**Exercise prompt:** Search through the entries for the word "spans" and copy every line that has it.
Segment Start: Records supplied
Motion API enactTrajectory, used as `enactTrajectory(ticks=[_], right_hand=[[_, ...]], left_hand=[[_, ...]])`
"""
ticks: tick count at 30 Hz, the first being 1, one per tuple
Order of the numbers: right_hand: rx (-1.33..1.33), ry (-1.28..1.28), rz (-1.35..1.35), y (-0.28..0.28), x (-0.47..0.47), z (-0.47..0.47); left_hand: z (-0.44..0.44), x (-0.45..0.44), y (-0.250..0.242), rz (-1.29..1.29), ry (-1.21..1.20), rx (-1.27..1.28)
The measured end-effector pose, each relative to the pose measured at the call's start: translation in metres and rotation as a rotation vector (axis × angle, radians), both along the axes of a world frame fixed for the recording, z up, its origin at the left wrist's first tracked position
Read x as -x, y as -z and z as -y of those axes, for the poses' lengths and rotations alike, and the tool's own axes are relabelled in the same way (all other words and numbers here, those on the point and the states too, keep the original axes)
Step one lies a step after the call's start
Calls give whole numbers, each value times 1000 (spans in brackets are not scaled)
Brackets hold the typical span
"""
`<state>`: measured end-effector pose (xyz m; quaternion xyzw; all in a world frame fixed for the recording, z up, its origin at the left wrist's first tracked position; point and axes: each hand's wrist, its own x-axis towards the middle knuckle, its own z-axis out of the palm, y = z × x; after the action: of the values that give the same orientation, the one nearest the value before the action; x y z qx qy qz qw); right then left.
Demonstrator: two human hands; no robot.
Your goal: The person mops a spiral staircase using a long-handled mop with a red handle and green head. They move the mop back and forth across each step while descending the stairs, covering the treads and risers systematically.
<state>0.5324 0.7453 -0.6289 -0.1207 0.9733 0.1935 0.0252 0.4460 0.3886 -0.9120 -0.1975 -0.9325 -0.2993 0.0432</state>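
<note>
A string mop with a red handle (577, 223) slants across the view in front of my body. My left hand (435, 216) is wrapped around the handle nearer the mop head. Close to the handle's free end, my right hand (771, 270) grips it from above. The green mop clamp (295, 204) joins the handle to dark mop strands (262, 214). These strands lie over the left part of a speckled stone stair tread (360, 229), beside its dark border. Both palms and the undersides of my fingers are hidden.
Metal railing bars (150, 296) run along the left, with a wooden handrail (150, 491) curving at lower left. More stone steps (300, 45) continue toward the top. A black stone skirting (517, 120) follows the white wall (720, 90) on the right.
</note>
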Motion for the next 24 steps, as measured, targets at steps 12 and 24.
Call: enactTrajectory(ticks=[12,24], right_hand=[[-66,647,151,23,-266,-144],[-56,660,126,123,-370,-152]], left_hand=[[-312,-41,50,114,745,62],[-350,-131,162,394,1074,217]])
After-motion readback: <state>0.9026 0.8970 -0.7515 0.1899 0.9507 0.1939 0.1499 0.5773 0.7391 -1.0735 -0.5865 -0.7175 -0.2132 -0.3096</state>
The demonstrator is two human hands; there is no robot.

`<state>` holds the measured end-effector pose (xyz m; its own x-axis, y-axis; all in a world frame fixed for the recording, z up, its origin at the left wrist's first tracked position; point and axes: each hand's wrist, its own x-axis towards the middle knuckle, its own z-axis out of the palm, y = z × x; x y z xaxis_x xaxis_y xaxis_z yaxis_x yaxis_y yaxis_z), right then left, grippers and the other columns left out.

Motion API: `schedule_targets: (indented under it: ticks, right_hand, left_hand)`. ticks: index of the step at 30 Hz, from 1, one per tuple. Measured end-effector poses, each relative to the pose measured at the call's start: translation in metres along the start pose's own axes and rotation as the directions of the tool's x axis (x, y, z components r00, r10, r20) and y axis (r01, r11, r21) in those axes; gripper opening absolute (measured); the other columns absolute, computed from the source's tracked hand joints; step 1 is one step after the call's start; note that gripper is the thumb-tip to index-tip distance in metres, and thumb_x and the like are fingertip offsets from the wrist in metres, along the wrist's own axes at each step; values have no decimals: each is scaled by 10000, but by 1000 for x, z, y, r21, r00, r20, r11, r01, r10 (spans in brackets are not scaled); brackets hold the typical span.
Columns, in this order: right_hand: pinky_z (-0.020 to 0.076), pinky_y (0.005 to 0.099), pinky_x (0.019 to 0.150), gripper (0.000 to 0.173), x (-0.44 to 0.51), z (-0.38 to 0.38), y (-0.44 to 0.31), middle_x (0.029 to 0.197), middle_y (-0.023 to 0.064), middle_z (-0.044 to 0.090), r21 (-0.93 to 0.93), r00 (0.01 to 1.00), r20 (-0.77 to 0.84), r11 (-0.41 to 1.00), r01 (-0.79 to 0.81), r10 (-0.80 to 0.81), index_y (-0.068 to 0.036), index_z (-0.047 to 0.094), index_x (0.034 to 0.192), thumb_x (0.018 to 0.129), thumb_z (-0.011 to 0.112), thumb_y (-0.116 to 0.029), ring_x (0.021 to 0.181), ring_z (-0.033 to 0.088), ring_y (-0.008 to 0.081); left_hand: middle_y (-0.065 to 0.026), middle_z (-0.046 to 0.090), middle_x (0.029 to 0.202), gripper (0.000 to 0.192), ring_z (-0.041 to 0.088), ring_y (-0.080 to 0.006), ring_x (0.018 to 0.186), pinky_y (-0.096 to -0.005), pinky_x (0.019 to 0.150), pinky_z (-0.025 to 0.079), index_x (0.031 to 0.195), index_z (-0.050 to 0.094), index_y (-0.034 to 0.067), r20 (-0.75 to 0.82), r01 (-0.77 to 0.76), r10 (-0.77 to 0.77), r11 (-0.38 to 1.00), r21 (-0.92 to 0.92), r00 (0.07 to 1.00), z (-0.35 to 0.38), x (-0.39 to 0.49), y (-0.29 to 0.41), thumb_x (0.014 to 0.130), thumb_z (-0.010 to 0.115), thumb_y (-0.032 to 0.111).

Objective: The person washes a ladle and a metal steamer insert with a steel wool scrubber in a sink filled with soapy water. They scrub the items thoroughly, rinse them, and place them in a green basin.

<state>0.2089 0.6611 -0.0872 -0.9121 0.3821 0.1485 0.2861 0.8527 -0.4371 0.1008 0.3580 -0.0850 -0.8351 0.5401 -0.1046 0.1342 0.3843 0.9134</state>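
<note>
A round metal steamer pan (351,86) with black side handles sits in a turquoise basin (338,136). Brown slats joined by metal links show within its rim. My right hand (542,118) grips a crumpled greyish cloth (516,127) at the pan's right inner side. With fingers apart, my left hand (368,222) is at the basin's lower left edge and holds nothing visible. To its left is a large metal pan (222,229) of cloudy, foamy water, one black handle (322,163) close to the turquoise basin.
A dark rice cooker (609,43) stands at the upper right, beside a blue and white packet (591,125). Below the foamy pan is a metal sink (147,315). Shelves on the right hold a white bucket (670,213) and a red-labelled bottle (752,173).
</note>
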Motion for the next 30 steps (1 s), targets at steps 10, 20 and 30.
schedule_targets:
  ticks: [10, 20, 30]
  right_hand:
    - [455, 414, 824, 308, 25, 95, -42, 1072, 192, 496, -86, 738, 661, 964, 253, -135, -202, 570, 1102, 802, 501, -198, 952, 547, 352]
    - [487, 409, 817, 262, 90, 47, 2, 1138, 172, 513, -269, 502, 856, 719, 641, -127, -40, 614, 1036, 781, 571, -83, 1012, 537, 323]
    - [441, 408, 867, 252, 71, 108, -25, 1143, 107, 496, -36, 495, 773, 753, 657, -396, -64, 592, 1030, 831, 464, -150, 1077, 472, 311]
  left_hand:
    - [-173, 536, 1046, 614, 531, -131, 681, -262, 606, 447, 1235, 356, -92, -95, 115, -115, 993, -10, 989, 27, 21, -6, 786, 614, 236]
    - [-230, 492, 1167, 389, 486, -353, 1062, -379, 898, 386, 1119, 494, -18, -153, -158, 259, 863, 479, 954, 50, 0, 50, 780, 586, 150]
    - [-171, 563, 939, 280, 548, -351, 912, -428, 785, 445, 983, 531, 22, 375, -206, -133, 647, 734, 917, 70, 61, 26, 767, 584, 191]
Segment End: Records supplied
**Answer space:**
Calls give whole numbers, each value times 1000 (spans in brackets are not scaled)
Motion API: `schedule_targets: (indented under it: ticks, right_hand, left_hand)`. ticks: index of the step at 30 Hz, from 1, one per tuple. Measured end-effector poses, each relative to the pose measured at the call's start: translation in metres along the start pose's own axes and rotation as the directions of the tool's x axis (x, y, z components r00, r10, r20) and y axis (r01, r11, r21) in those axes; gripper opening absolute (measured); the other columns absolute, computed from the source's tracked hand joints; step 1 is one step after the call's start; note that gripper is the thumb-tip to index-tip distance in metres, and thumb_x and the like are fingertip offsets from the wrist in metres, along the wrist's own axes at each step; values have no decimals: each is scaled by 10000, but by 1000 for x, z, y, r21, r00, r20, r11, r01, r10 (spans in brackets are not scaled); brackets hold the typical span.

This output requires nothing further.